# Task objective
The entries below need to be written out exactly, with no pictures included.

# # # # # # #

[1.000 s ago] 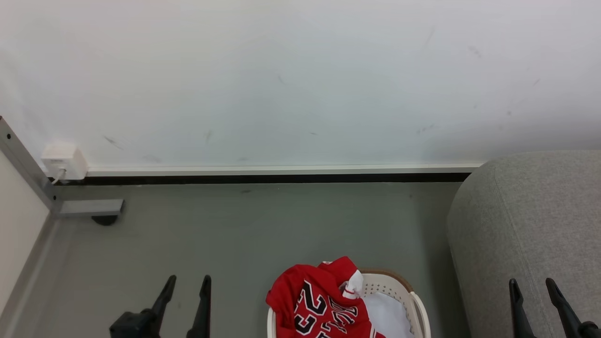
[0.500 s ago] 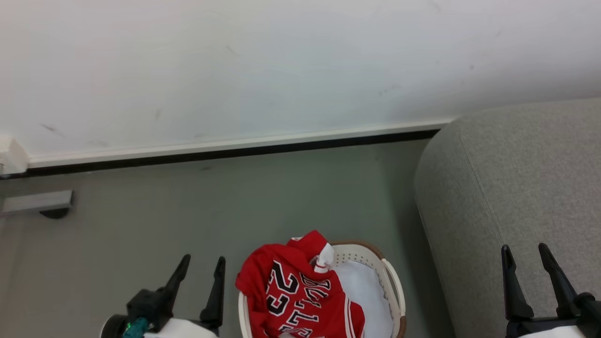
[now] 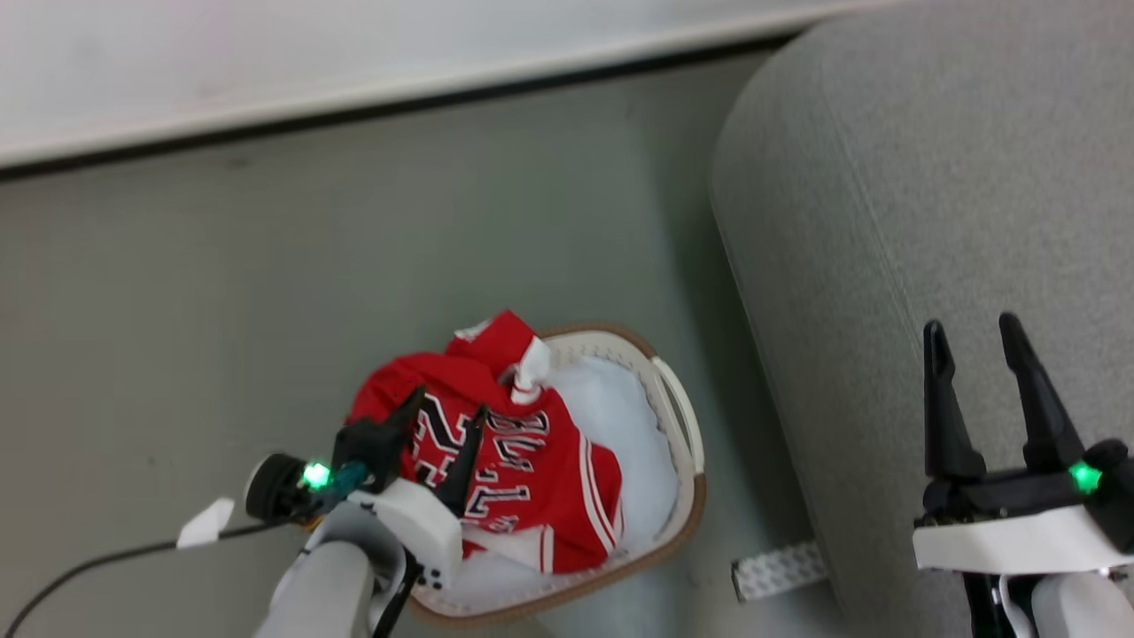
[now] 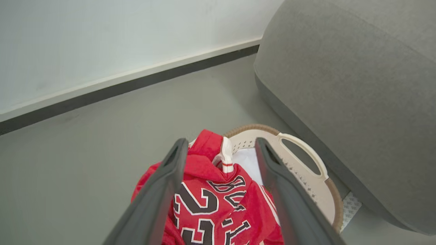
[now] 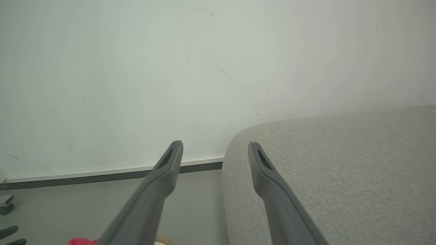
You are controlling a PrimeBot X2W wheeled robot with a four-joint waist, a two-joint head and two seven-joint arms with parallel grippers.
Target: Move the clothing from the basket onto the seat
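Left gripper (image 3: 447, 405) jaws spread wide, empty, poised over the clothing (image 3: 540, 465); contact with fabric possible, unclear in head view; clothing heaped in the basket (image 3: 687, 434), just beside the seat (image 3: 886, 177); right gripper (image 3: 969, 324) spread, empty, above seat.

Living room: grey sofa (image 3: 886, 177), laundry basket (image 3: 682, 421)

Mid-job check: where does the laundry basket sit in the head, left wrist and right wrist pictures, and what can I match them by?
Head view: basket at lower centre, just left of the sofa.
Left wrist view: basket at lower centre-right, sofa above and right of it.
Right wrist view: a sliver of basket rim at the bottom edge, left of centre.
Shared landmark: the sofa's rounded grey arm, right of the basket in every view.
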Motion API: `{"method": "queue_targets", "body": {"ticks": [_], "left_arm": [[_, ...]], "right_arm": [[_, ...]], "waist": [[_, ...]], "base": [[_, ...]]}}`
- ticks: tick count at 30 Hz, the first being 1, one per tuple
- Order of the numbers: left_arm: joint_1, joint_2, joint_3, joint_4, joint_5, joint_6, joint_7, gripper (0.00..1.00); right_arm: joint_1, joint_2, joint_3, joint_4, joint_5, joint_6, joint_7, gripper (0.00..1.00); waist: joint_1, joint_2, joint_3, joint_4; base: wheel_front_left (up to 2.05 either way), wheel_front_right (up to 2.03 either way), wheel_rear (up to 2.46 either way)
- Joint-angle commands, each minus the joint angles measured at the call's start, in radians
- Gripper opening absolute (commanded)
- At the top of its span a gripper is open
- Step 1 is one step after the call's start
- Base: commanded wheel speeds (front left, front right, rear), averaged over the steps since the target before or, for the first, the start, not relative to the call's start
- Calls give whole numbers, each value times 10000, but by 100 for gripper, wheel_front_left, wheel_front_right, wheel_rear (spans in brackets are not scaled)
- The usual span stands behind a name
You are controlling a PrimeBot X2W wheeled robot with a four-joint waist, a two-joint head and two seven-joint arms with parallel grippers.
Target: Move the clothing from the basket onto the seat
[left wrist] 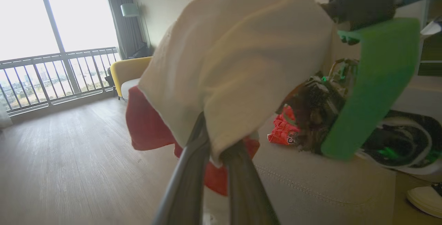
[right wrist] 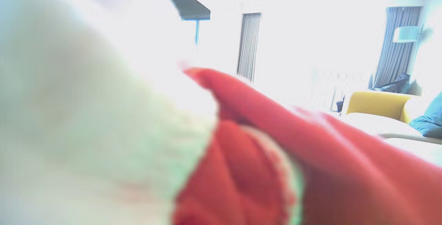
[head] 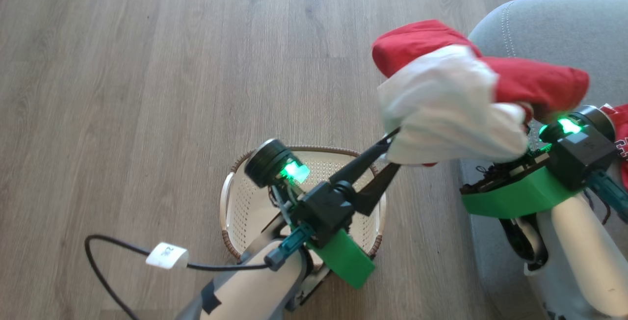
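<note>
You have open floor (head: 147,65) across the whole left and top of the head view. At its lower left, a black cable (head: 216,266) with a white tag loops across the boards. Your left arm (head: 255,285) lies over the basket (head: 235,202) at bottom centre, half covering its mouth. The garment (head: 451,109) hangs at centre right, filling the gap between basket and seat (head: 554,30). Bare cushion shows at the upper right. A second garment (head: 622,128) and your right arm (head: 584,241) crowd the right edge.
</note>
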Motion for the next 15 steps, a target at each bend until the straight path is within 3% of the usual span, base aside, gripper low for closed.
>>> {"method": "queue_targets", "body": {"ticks": [1, 15], "left_arm": [[-74, 30, 401, -186, 87, -9, -45, 0], [334, 30, 432, 382, 713, -560, -45, 0]], "right_arm": [[-46, 102, -17, -457, -36, -2, -23, 0], [116, 166, -305, -672, 8, -2, -23, 0]], "waist": [[0, 0, -11, -4], [0, 0, -22, -49]], "base": [[0, 0, 0], [0, 0, 0]]}}
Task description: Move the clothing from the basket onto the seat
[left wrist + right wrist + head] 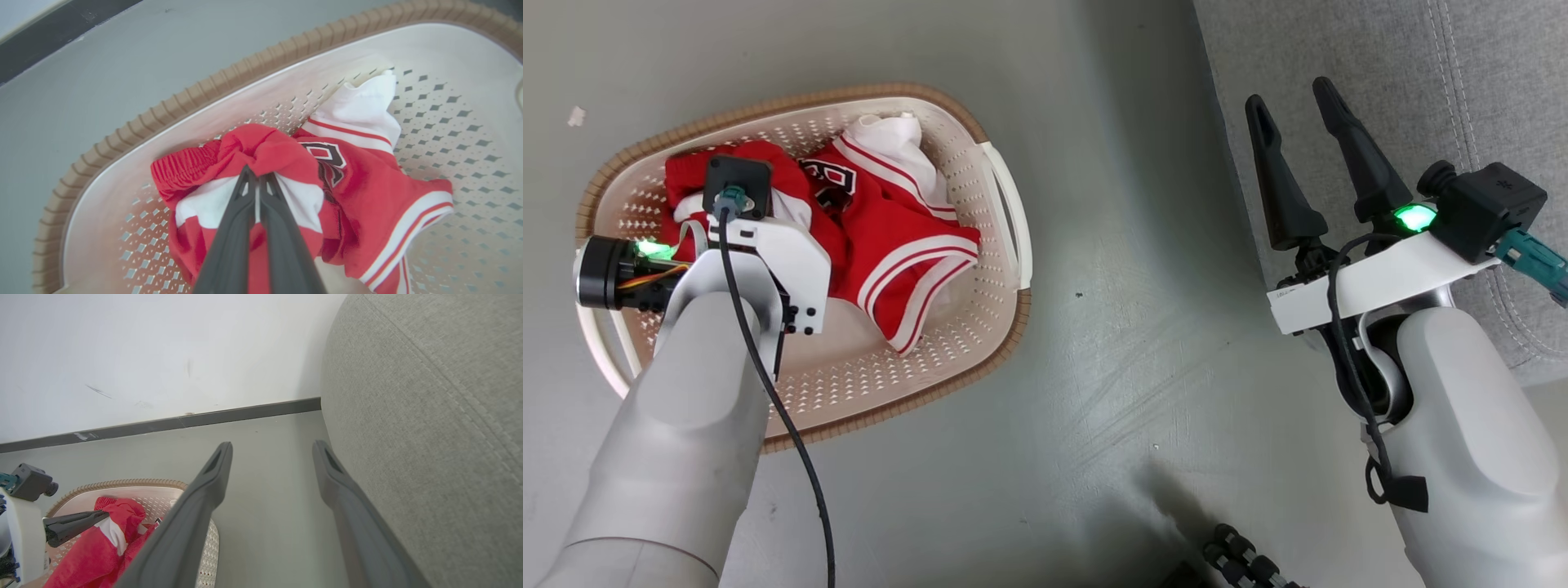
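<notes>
The cream basket [792, 102] with a brown rim stands on the floor at the left, holding the red clothing [890, 237] with white stripes and lettering. My left arm reaches down into it, and its wrist hides the fingers in the head view. In the left wrist view my left gripper [255, 173] is shut on a bunched red fold of the clothing [359, 183], inside the basket [204, 94]. My right gripper [1290, 94] is open and holds nothing, hanging at the edge of the grey seat [1380, 65]. The right wrist view shows its fingers apart [273, 446] beside the seat [429, 416].
Grey floor [1127, 327] separates the basket from the seat. A white wall with a dark baseboard [245, 414] runs behind. A small white scrap [576, 116] lies on the floor at the far left. A black ribbed part [1250, 563] shows at the bottom edge.
</notes>
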Controlling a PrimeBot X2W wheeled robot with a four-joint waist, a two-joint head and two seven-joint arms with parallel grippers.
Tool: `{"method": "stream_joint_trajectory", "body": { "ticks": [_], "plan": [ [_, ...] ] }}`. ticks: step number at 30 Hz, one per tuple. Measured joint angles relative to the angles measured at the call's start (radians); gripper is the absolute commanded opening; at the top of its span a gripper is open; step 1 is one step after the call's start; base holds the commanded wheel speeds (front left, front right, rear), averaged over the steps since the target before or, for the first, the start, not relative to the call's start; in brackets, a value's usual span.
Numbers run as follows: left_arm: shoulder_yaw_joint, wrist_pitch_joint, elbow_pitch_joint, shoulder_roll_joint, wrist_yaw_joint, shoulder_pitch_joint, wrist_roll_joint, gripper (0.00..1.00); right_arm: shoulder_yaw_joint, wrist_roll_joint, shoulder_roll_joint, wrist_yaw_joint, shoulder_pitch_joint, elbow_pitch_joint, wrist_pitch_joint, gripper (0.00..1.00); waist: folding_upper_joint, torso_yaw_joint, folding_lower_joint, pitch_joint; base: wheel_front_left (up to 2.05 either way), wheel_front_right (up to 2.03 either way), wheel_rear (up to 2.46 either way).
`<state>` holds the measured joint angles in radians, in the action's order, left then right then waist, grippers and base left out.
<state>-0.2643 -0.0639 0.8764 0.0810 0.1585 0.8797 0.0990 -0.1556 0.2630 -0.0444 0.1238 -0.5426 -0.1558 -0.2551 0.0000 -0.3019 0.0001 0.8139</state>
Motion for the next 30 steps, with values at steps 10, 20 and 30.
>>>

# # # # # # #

# Your solution
[1.000 s ago] 
[0.500 s ago] 
[now] 
[now] 
[now] 
You are controlling a PrimeBot X2W wheeled robot with a four-joint waist, a two-joint head and two seven-joint arms with parallel grippers.
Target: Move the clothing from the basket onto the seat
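Left gripper (image 3: 447, 405) jaws spread wide, empty, poised over the clothing (image 3: 540, 465); contact with fabric possible, unclear in head view; clothing heaped in the basket (image 3: 687, 434), just beside the seat (image 3: 886, 177); right gripper (image 3: 969, 324) spread, empty, above seat.

Living room: grey sofa (image 3: 886, 177), laundry basket (image 3: 682, 421)

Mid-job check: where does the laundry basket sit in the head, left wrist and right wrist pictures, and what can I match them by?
Head view: basket at lower centre, just left of the sofa.
Left wrist view: basket at lower centre-right, sofa above and right of it.
Right wrist view: a sliver of basket rim at the bottom edge, left of centre.
Shared landmark: the sofa's rounded grey arm, right of the basket in every view.
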Motion API: `{"method": "queue_targets", "body": {"ticks": [_], "left_arm": [[_, ...]], "right_arm": [[_, ...]], "waist": [[_, ...]], "base": [[_, ...]]}}`
- ticks: tick count at 30 Hz, the first being 1, one per tuple
- Order of the numbers: left_arm: joint_1, joint_2, joint_3, joint_4, joint_5, joint_6, joint_7, gripper (0.00..1.00); right_arm: joint_1, joint_2, joint_3, joint_4, joint_5, joint_6, joint_7, gripper (0.00..1.00); waist: joint_1, joint_2, joint_3, joint_4; base: wheel_front_left (up to 2.05 either way), wheel_front_right (up to 2.03 either way), wheel_rear (up to 2.46 either way)
- Joint-angle commands, each minus the joint angles measured at the call's start, in radians
- Gripper opening absolute (commanded)
- At the top of its span a gripper is open
- Step 1 is one step after the call's start
- Base: commanded wheel speeds (front left, front right, rear), averaged over the steps since the target before or, for the first, the start, not relative to the call's start
- Calls give whole numbers, each value times 10000, but by 100 for gripper, wheel_front_left, wheel_front_right, wheel_rear (spans in brackets are not scaled)
- The usual span stands behind a name
You are controlling a PrimeBot X2W wheeled robot with a four-joint waist, a two-joint head and two seven-joint arms with parallel grippers.
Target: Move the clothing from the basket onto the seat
[left wrist] 
[right wrist] 
[head] 
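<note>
You have open floor (head: 147,65) across the whole left and top of the head view. At its lower left, a black cable (head: 216,266) with a white tag loops across the boards. Your left arm (head: 255,285) lies over the basket (head: 235,202) at bottom centre, half covering its mouth. The garment (head: 451,109) hangs at centre right, filling the gap between basket and seat (head: 554,30). Bare cushion shows at the upper right. A second garment (head: 622,128) and your right arm (head: 584,241) crowd the right edge.
</note>
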Motion for the next 15 steps, a target at each bend until the straight path is within 3% of the usual span, base aside, gripper low for closed.
>>> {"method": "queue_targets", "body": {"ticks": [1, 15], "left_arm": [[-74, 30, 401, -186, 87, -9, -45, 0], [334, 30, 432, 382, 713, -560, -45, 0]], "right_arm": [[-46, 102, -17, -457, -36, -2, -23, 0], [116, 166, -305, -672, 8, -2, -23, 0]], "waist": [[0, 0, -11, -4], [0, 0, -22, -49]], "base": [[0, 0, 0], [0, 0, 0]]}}
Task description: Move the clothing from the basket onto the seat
[left wrist + right wrist + head] 
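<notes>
The cream basket [792, 102] with a brown rim stands on the floor at the left, holding the red clothing [890, 237] with white stripes and lettering. My left arm reaches down into it, and its wrist hides the fingers in the head view. In the left wrist view my left gripper [255, 173] is shut on a bunched red fold of the clothing [359, 183], inside the basket [204, 94]. My right gripper [1290, 94] is open and holds nothing, hanging at the edge of the grey seat [1380, 65]. The right wrist view shows its fingers apart [273, 446] beside the seat [429, 416].
Grey floor [1127, 327] separates the basket from the seat. A white wall with a dark baseboard [245, 414] runs behind. A small white scrap [576, 116] lies on the floor at the far left. A black ribbed part [1250, 563] shows at the bottom edge.
</notes>
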Controlling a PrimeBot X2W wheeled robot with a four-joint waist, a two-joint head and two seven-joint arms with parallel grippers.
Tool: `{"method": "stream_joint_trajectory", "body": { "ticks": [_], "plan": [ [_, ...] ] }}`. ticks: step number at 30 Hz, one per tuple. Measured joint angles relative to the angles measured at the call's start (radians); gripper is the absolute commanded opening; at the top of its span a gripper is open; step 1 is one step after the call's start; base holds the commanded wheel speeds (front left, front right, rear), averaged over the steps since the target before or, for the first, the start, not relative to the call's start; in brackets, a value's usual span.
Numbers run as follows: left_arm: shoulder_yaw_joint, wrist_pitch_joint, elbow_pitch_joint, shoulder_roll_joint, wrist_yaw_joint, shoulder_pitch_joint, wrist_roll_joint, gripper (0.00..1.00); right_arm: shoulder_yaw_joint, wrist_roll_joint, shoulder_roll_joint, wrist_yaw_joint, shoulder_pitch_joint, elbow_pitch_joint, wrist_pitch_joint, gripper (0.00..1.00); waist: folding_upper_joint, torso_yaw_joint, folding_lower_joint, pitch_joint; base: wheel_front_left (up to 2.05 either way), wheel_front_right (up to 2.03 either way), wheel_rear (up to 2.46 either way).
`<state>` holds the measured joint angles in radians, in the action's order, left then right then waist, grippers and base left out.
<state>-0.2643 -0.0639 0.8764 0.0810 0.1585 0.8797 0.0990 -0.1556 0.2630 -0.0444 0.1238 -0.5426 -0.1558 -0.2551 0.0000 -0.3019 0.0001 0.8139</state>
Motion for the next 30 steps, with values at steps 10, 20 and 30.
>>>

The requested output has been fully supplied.